- Born: February 2, 1941 Annabella, Utah, U.S.
- Died: December 14, 2023 (aged 82) Utah, U.S.
- Notable work: Longest fingernails record in Guinness World Records
- Children: 3

= Lee Redmond =

American former world record holder for longest fingernails

LeeAnn Redmond (February 2, 1941 in Annabella, Utah – December 14, 2023) was an American woman who held the all-time record in the Guinness World Records for longest fingernails on a pair of female hands. It was broken by Diana Armstrong in 2022.

==Guinness World Records==

Right hand
| Thumb | 76.4 cm | 30.1 in |
| Index finger | 72.3 cm | 28.5 in |
| Middle finger | 74.1 cm | 29.2 in |
| Ring finger | 73.6 cm | 29.0 in |
| Little finger | 71.6 cm | 28.2 in |
Left hand
| Thumb | 80.0 cm | 31.5 in |
| Index finger | 76.4 cm | 30.1 in |
| Middle finger | 76.7 cm | 30.2 in |
| Ring finger | 76.2 cm | 30.0 in |
| Little finger | 73.6 cm | 29.0 in |
Total length
| | 751.3 cm | 24 ft 7.8 in |

The Enquirer featured her every few years and kept track of the progress of her nails.

Redmond started growing her nails in late 1978 to early 1979 and although she had originally planned to have them cut off on November 22, 2006 (as she said on her guest appearances on a couple of talk shows), she chose to keep her nails after all.
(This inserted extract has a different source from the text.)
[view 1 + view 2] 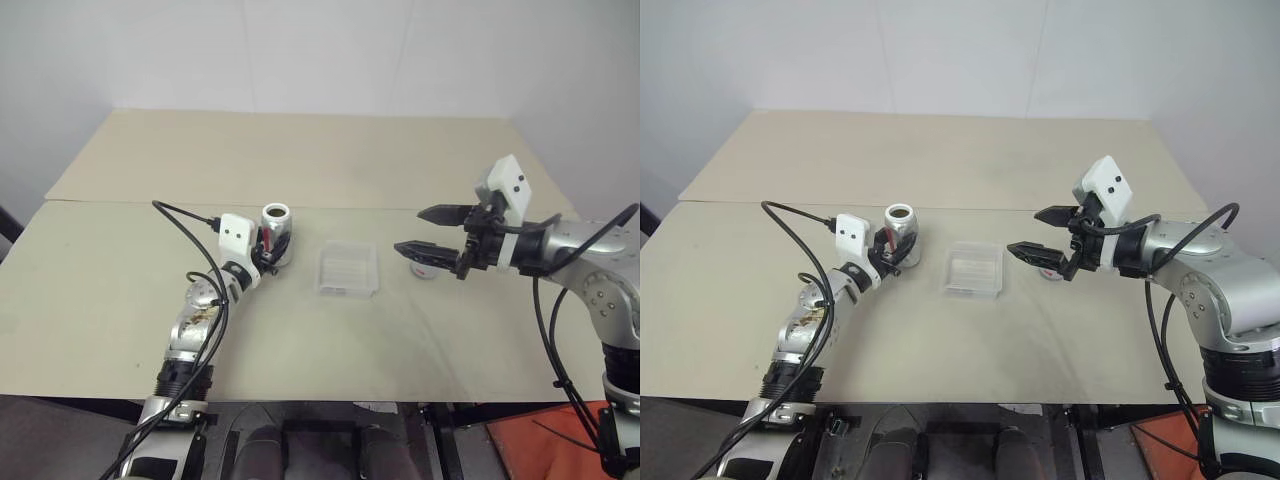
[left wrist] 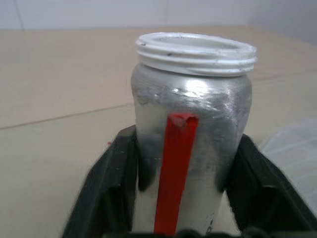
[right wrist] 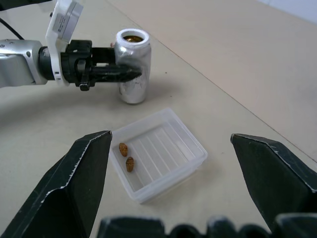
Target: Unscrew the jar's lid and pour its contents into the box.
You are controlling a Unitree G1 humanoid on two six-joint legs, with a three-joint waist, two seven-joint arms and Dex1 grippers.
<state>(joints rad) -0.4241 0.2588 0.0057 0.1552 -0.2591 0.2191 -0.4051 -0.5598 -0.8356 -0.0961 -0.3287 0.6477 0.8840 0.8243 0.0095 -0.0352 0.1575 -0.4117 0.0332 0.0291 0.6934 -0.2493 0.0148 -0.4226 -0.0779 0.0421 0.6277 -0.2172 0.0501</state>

In the past few years, she made appearances on CBS News and at the Ripley's Believe It or Not! museum. One of her last appearances was at a fundraiser for the Salt Lake City fire department, where it was reported her nails were an average of 86-89 centimetres (34-35 in) in length.

During the time when she had her long nails, she enjoyed activities such as riding bikes with her younger sister Sierra, who had normal nails. She stated that, while certain activities such as putting on a heavy coat were troublesome, she managed her daily life without much difficulty. On the Guinness TV feature, she was shown driving a car, vacuuming, doing dishes, and giving haircuts to her grandchildren.

On February 10, 2009, her record-setting nails were broken off when she was ejected from a car in a four-car pile-up in Holladay, Utah. Her injuries were serious, but not life-threatening.

In a Huffington Post story published on September 3, 2009, it was stated that: "Lee Redmond, who lost the fingernails in February, says it's now much easier to do things and her hands seem to fly with the weight of the nails gone. The 68-year-old won't grow her nails out again, saying it took 30 years the first time, and she may not live for another 30."

==Personal life==
Redmond was born February 2, 1941 in Annabella, Utah to Glen (1917–2012) and Alice Case. She was raised in The Church of Jesus Christ of Latter-day Saints. resided in Salt Lake City, Utah. She had three children; four grandchildren, and two great-grandchildren.

Redmond stated that her long nails did not interfere with her care of her husband, who suffered from Alzheimer's disease.

Redmond died in Utah on December 14, 2023, at the age of 82.

==Filmography==

===Television===

| Year | Title | Role | Notes |
|---|---|---|---|
| 2001 | Ripley's Believe It or Not! | Herself | Guest appearance |
|  | The Ellen DeGeneres Show | Herself | Guest appearance |
| 2007 | CBS News | Herself | Guest appearance |

== See also ==
- Shridhar Chillal, who holds the world record for longest fingernails on a single hand.